This teaching pack has been designed to be used within the context of a Year 9 history class group. Specifically, this pack is designed for the in-depth topic discussion ACDSEH096: The impact of World War I, with a particular emphasis on Australia including the changing role of women.

The following aspects of the Depth Study will be addressed:

  • identifying the groups who opposed conscription (for example, trade unionists, Irish Catholics) and the grounds for their objections;
  • studying the first and second referenda on conscription, including the division within the Labor Party over this issue; and
  • investigating the short- and long-term impact of World War I on the role of women in Australia.

Teaching sequence

Activity 1 - Introduction

The activity begins with creating a “mind map” of the concept of conscription, and its key historical elements in 1916-17. Questions that can be asked to help prompt discussion include:

  • What is conscription?
  • What are the moral or ethical arguments for and against conscription?
  • Why would any society introduce conscription?
  • Why did conscription become a topic for discussion in Australia during 1916 and 1917?
  • What is propaganda? What is pacifism? What is a plebiscite?

Activity 2 – Propaganda and Perspective

Students are divided into two groups, one that is nominally in support of compulsory service and the other that is opposed. With other members of their group, students visit the Australian War Memorial's Sources: the conscription debate website to view the examples of propaganda presented there.

After viewing various pieces of anti- and pro-conscription propaganda, students prepare a summary of the primary reasons given in the propaganda for either supporting or opposing conscription. Against these summaries, students should also note 1) who is this propaganda aimed at, and 2) how effective would this message have been in the context of Australia during World War 1.

Activity 3 - Voices of the Past

Despite the simplicity of the propaganda, the 1916-17 conscription debate was a highly complex and emotional issue. There was opposition from parts of the Australian community including working people, the labour movement, peace activists, the Catholic church and key figures such as Queensland Labor Premier T.J. Ryan and Archbishop Mannix. Age, gender and social class were major factors contributing to individual reactions to the issue.

Students will refer to Museum of Australian Democracy's Billy Hughes at War: The Conscription Debate website for their research task.

This link provides an interactive audio experience for students to explore. Students will be encouraged to focus on a particular “voice” which interested them. Students should write a brief summary on why they chose that particular “voice”, what conscription meant for that person, why were they for or against conscription?

Activity 4 - The Blood Votes, a play by Michael Futcher

The Blood Votes was written by Brisbane playwright Michael Futcher in 2016-18, and is a dramatic interpretation of the conscription debate of WWI for theatre audiences.
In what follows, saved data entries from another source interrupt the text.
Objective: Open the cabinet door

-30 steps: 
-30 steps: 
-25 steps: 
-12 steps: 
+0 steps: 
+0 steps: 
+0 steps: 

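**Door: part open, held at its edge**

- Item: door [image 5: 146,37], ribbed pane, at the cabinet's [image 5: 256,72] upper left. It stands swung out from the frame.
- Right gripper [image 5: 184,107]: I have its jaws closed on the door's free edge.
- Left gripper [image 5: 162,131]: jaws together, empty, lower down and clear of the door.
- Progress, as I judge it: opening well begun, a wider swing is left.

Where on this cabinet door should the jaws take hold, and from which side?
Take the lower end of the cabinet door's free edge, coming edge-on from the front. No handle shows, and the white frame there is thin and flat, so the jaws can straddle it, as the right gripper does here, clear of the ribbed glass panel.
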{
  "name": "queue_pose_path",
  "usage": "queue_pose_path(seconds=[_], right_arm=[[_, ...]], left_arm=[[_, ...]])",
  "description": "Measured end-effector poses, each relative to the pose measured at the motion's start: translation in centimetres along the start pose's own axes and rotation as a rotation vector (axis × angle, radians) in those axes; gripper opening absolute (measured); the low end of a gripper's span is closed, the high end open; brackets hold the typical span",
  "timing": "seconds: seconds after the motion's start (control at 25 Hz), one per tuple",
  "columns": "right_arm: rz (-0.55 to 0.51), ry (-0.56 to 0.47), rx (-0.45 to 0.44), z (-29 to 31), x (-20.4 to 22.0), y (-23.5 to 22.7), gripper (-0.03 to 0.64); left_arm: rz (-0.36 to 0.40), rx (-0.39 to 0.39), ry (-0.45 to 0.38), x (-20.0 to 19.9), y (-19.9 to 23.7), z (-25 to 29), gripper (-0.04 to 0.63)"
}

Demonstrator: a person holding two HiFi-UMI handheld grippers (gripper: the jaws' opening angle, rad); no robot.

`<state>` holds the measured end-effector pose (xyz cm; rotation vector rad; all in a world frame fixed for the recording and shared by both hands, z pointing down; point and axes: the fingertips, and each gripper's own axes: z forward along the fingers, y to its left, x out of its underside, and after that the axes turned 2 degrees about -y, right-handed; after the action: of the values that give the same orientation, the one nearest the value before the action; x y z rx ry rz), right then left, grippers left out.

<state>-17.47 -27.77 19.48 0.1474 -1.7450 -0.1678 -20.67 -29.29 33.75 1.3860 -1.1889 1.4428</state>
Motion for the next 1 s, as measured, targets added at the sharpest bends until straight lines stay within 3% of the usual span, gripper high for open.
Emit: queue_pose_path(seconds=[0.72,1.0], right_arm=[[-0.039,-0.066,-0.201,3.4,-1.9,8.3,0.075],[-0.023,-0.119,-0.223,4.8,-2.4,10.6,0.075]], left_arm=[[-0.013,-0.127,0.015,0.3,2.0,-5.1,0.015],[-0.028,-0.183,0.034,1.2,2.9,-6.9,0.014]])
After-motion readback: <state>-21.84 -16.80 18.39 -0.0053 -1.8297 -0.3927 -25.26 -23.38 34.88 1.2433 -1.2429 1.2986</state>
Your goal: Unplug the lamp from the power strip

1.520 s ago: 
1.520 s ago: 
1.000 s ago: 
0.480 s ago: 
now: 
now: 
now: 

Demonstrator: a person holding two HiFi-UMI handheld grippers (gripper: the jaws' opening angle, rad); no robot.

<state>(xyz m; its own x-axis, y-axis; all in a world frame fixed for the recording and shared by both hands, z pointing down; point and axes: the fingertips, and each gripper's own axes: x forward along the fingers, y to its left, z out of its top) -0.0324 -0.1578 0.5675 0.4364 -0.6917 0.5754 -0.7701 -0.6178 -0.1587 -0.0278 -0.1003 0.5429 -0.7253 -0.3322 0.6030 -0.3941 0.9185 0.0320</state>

It is grounded in historical research, and combines historical evidence with fictional elements, characters and plot situations.

Students should read the play, referring to the filmed extracts as required, and note the key themes, perspectives and conflicts that stand out. They should present their findings to a class sub-group, discussing interpretations and sharing ideas.

If time does not allow for a full reading of the play, sample sections (such as Part 1, which climaxes with the 1916 plebiscite result) can be used by students to complete this activity.

Activity 5 – The Great Conscription Debate

Using the main ideas and perspectives gathered from Activities 1-4, students formulate groups to debate the issue of conscription. Young people during WWI – like Robert and Ruby in The Blood Votes - were subject to considerable pressure to join one side or the other. This class-room activity should  aim to replicate this environment.

Through discussion, the whole class will decide which groups should be formed, such as Soldiers’ Mothers, Labour Movement Activists, Pacifist Activists, Hughes Supporters, Irish Catholics, Soldiers at the Front, among others.

After being assigned to one of these groups, students prepare their arguments, clarify points and supporting statements and assign speakers. The focus of the activity should be on the students’ ability to use the reasoning used at the time to present persuasive arguments for or against conscription. In addition to the materials gathered during earlier activities, students can also use sources from the Department of Veterans’ Affairs Great Debates—Conscription 2016 to facilitate different arguments.